Exceptional exceptions

Posted by Eyal Schneider on December 27, 2009

From time to time, I find myself wondering what happens when an exception is thrown from some exotic place in the code. It is not always trivial how these exceptions are handled, and what are the consequences. In this post I summarize some of these cases.

Exception in static initialization code

Static initialization occurs when a class is loaded by a class loader. Its code can either come in the form of a static block (i.e. static{ ..}), or as a call to  a static method for initializing a static data member. In both cases, checked exceptions are not allowed by the compiler. When an unchecked exception occurs, on the other hand, it is wrapped by the ExceptionInInitializerError, which is then thrown in the context of the thread that triggered the class loading. The following code snippet produces this scenario:

 
class Useless {
    static {
        if (true) // Bypasses the compiler check for obvious exceptions in initializers
            throw new RuntimeException();
    }
}  

public class TestUselessClass {
    public static void main(String[] args) {
        try {
            new Useless(); // Triggers class loading
        } catch (ExceptionInInitializerError e) {
            e.printStackTrace();
        }
        new Useless();
    }
} 

 

Since class loading is lazy, the class gets loaded and initialized only when we try to create an instance from it. The class loading fails because initialization can’t complete, and then the ExceptionInInitializerError is thrown. In line 16 we try to use the class anyway. The class loading will not be attempted again, and this time we get a NoClassDefFoundError. This error is more severe than ClassNotFoundException, and it indicates in this case that we are trying to use a class that is in an erroneous state due to a failed initialization.              

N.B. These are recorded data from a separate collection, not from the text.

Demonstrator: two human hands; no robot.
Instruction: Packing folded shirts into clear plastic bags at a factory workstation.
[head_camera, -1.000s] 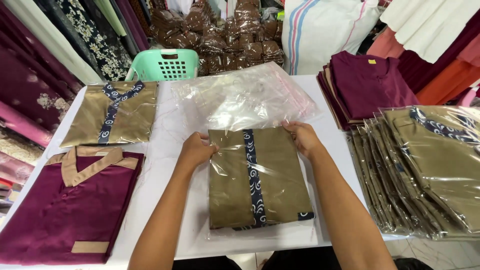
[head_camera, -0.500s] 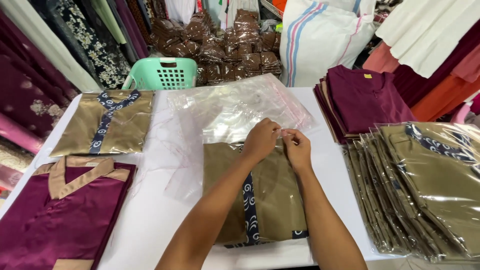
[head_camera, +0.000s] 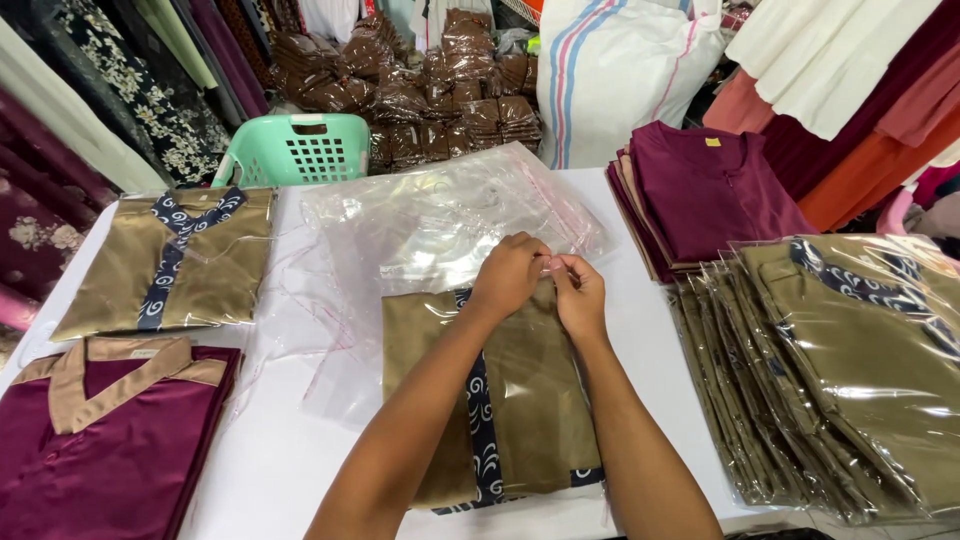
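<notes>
A folded olive garment with a dark blue patterned placket lies in a clear plastic bag (head_camera: 520, 400) on the white table (head_camera: 270, 460), right in front of me. My left hand (head_camera: 508, 276) and my right hand (head_camera: 580, 292) meet at the bag's top edge, at its middle. Both pinch the bag's flap or a thin strip there; what exactly sits between the fingertips is too small to tell. A pile of empty clear bags (head_camera: 440, 215) lies just behind the hands.
Another bagged olive garment (head_camera: 170, 260) and a maroon shirt with a tan collar (head_camera: 100, 440) lie at the left. A fanned stack of bagged olive garments (head_camera: 850, 370) and folded maroon shirts (head_camera: 700, 190) sit at the right. A green basket (head_camera: 295, 150) stands behind the table.
My hands were apart at the bag's top corners a second ago. They came together at the middle of the top edge and now pinch there.
</notes>
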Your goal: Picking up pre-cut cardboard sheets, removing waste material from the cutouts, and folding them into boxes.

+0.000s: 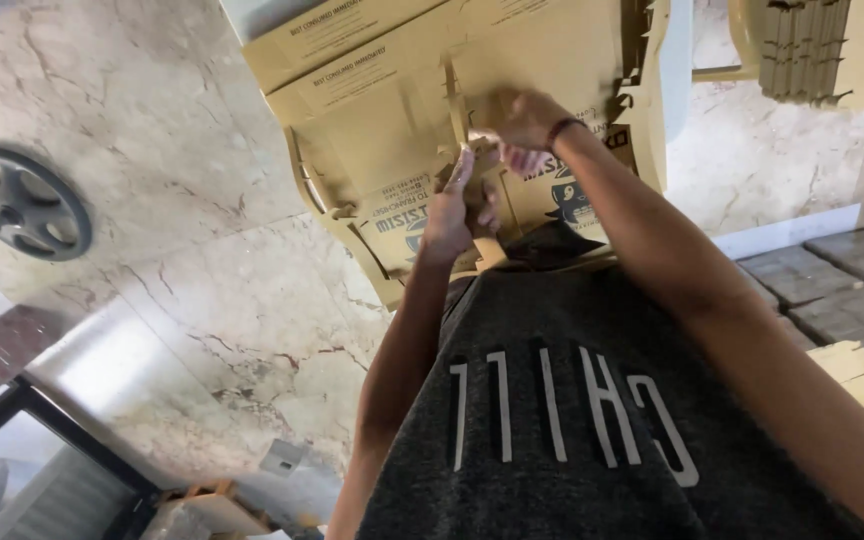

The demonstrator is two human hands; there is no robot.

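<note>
While both hands worked close together in front of the person's chest, the left hand (449,215) pinched a narrow tab of a flat cardboard box blank (512,60), fingers closed on the cut edge near the blank's lower middle. The right hand (519,122) sat just above it, curled over a neighbouring flap and pressing it, a dark band round the wrist; how tightly it gripped could not be told, since the fingers were partly hidden behind the card.

The blank was held up in the air against the person's front, resting on nothing, its lower edge touching the dark grey shirt (562,400). It looked light and thin, stiff along the panels but ready to bend at the scored folds. The small tabs and slots seemed the weak points, likely to tear or crease if pulled hard, so a hold on the wide panels or along a fold line would probably serve better than one on a tab alone. The printed surface looked dry and not slippery.

Further out lay a pale marble floor (152,120), with a dark wheel-shaped weight (22,203) at its left edge. More folded cardboard (802,45) stood at the upper right, near grey paving blocks (832,280).
</note>
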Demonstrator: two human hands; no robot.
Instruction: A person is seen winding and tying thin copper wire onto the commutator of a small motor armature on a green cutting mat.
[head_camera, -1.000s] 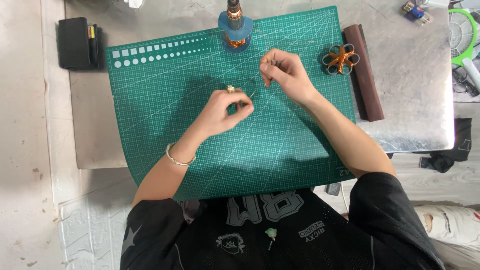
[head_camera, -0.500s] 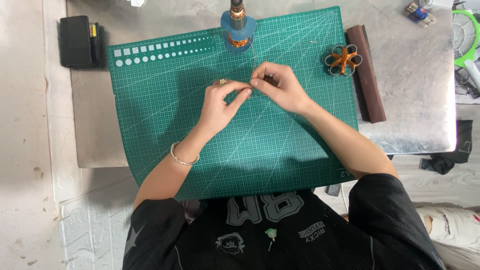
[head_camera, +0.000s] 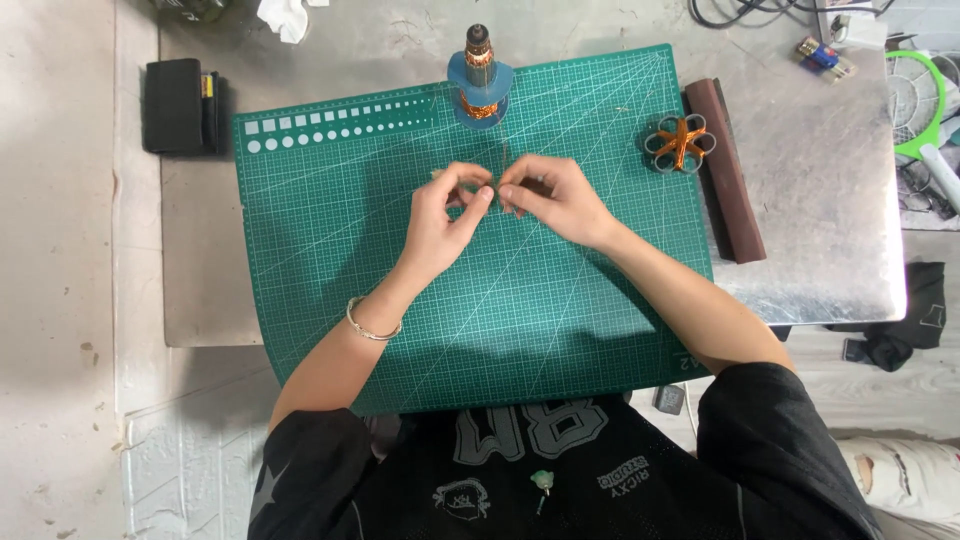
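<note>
Steel-grey and scuffed, the metal bench fills most of what I see from the head camera, and over its middle lies the large green cutting mat with a white grid, its near edge hanging past the bench toward me. Along the mat's right edge lies a long dark brown bar, and on the bench's left side, apart from the mat, sits a black rectangular case. At the far edge of the mat stands an upright blue spool wound with copper wire.

My left hand and my right hand meet over the middle of the mat, just in front of that spool. I wear a thin silver bangle on the left wrist. Near the brown bar, on the mat's far right corner, rests a small grey flower-shaped ring piece wrapped with copper wire.

Smallest of all is the fine strand of wire between the two hands: the left thumb and forefinger are pinched together on it, and the right fingers are closed on its other side, held just above the mat. It is too thin for me to make out more.
</note>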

It is important to note that in some cases the exception is not wrapped by ExceptionInInitializerError. If in line 5 we chose to throw an Error instead of a RuntimeException, then the JVM would have thrown the original exception without wrapping it.              

Summing up, we should be careful with complex static initializers, and be aware that an exception during initialization makes the class (and possibly the whole application) useless. Unless we want to report a fatal situation, we should not throw a runtime exception from a static initializer.

Exceptions in constructors

 

Exceptions in constructors are not rare at all. A checked exception can be used to indicate a “legitimate” problem when trying to create an instance, while an unchecked exception typically indicates a bug either in the client code or in the constructor itself. In both cases, the object is actually allocated in the heap space, but a reference to it is not returned. The object remains in a partially initialized state, until it gets garbage collected.  We learn from these facts that saving a reference to the object from the constructor itself (by using “this” reference) is a risky thing, since we may give access to an object in an invalid state.              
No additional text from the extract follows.